Unicode
A couple of things about UTF-8 have eluded me for a while …
I knew that the first bit of ASCII (the bit people agreed on) is the same in ASCII and UTF-8
I knew that the rest of Unicode needs 2 or 3 bytes
But I wasn’t clear how you could tell how many bytes needed to be read at a time
And mostly I didn’t need to because the computer does it all for me - but those bits of vagueness can catch you out and so I went down the rabbit hole and it turns out to be fairly short.
First off : it’s only the first 128 characters (7 bits) that are the same.
In binary these all start with a 0
So in UTF-8 if you read a bytes and it starts zero - you just need that one byte.
Any UTF-8 byte that starts with a 1 is part of a multi-byte sequence
Starting codes in UTF-8 have the following meaning
0 : single byte
110 : start of a two byte sequence
1110 : start of a three byte sequence
11110 : start of a four byte sequence
10 : a byte that is part of a multi-byte sequence
The consequences of this are
all of the less well defined ASCII chars start with a 1 and are not valid UTF-8 single byte characters
you can’t just read any random byte and know what character it is (it might be part of a multi byte character)

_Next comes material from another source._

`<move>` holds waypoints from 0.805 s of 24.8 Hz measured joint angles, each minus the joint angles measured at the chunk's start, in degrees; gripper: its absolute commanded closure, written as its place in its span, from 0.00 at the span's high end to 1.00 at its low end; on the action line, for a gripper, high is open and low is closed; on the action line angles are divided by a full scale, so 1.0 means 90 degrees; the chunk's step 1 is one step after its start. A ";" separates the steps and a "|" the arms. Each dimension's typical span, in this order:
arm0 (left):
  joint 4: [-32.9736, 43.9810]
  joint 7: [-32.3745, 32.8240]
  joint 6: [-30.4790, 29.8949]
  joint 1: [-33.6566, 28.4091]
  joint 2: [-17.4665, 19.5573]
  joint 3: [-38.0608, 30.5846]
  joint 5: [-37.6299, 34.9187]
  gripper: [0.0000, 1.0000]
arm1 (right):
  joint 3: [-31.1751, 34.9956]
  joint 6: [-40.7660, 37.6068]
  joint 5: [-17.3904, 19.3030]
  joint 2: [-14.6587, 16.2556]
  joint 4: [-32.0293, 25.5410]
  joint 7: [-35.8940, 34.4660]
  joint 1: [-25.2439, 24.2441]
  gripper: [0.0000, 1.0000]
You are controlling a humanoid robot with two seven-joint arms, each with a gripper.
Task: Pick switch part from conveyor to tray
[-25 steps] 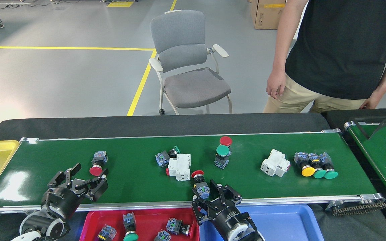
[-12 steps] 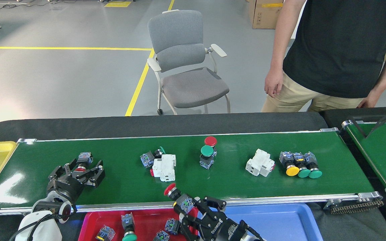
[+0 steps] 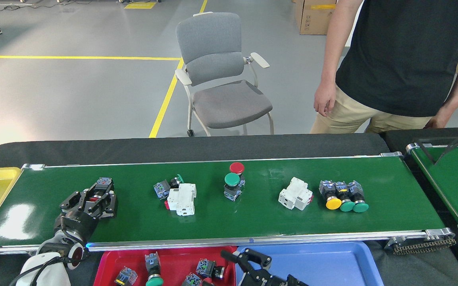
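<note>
Leftward, fingers [image 3: 101,197] clamp a switch part [image 3: 102,186] near the conveyor [image 3: 253,222] end.

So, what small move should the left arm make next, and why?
Probably lift straight up. The left gripper sits on the conveyor with its fingers closed around a red-button switch part, so the grasp looks made. Raising it would clear the near rail before carrying it to the red tray, where other switch parts lie.
</note>
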State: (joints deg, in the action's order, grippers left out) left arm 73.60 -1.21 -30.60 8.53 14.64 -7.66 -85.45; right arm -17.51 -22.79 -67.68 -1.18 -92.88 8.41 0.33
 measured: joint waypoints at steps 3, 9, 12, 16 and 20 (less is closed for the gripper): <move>0.1485 0.0023 -0.1038 -0.1372 0.0012 -0.0229 0.0095 0.16 | 0.0314 0.1255 -0.0027 0.0016 0.0000 -0.0064 -0.0001 0.99; 0.2940 0.0049 -0.1540 -0.2718 -0.0132 -0.0416 0.0106 1.00 | 0.0691 0.2169 -0.0031 0.0657 -0.0428 -0.0650 -0.1010 0.99; 0.2980 0.0058 -0.1571 -0.2721 -0.0369 -0.0416 0.0106 1.00 | 0.0695 0.2208 -0.0031 0.0887 -0.0761 -0.0905 -0.1563 0.99; 0.2968 0.0067 -0.1577 -0.2731 -0.0535 -0.0751 0.0109 1.00 | 0.0696 0.2257 -0.0085 0.0891 -0.0801 -0.0982 -0.1540 0.99; 0.2775 0.0059 -0.1146 -0.2582 -0.1322 -0.1451 0.0093 1.00 | 0.0438 0.2288 -0.0605 0.0476 -0.0365 -0.0812 -0.0771 0.99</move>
State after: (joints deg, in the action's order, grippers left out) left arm 98.57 -0.68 -40.92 -14.71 2.74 -20.72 -84.61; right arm -13.57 -2.20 -73.13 3.11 -96.17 1.10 -6.61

But you can read any byte and know if it is a single byte char, part of a multi byte char (and which way to go to read the rest of it)
A more subtle point about characters in extended ASCII like ‘£’ decimal 163 Hex A3 binary 10100011 (which may be encoded as other characters in other flavours of ASCII - but being British the is the one I’m used to)
This is encoded as the two bytes
Decimal [194 163]
Binary [11000010 10100011]
Note that the second byte is the same as in extended ASCII
But it is not valid UTF-8 as a single byte - the leading 10 tells you it is part of a multi byte character
Taking the two bytes
110000010 10100011
The 110 to start says “this is a two byte character” and don’t form part of the code value
the 10 of the second bytes says “this isn’t the only byte”
What is left is 000010100011 or 163
So 8 bit numbers don’t stay the same in UTF-8 - only 7 bit ones.
But the 8 bit bytes may be there and if you search for a byte you might find it - but then it wouldn’t mean what you think it does.
As illustrated by this comment
str := "Ǵo£lang"
data := []byte(str)
fmt.Println(data)
// £ = 163
fmt.Println(strings.IndexByte(str, 163))
// Output:
// [199 180 111 194 163 108 97 110 103]
// 4
Note that this naive search by byte tells us the byte is at position 4 - when what we want is the character (or run as Go calls them) at position 2
If we tried to search for a run with integer value greater than 8 bits we would get a compile error.
The Wikipedia page on UTF-8 is very good
And Joel Splosky provides a good intro: The Absolute Minimum Every Software Developer Absolutely, Positively Must Know About Unicode and Character Sets (No Excuses!)
Many years ago I battled with Reading a Unicode Excel file in PHP but UTF-16 is a slightly different beast.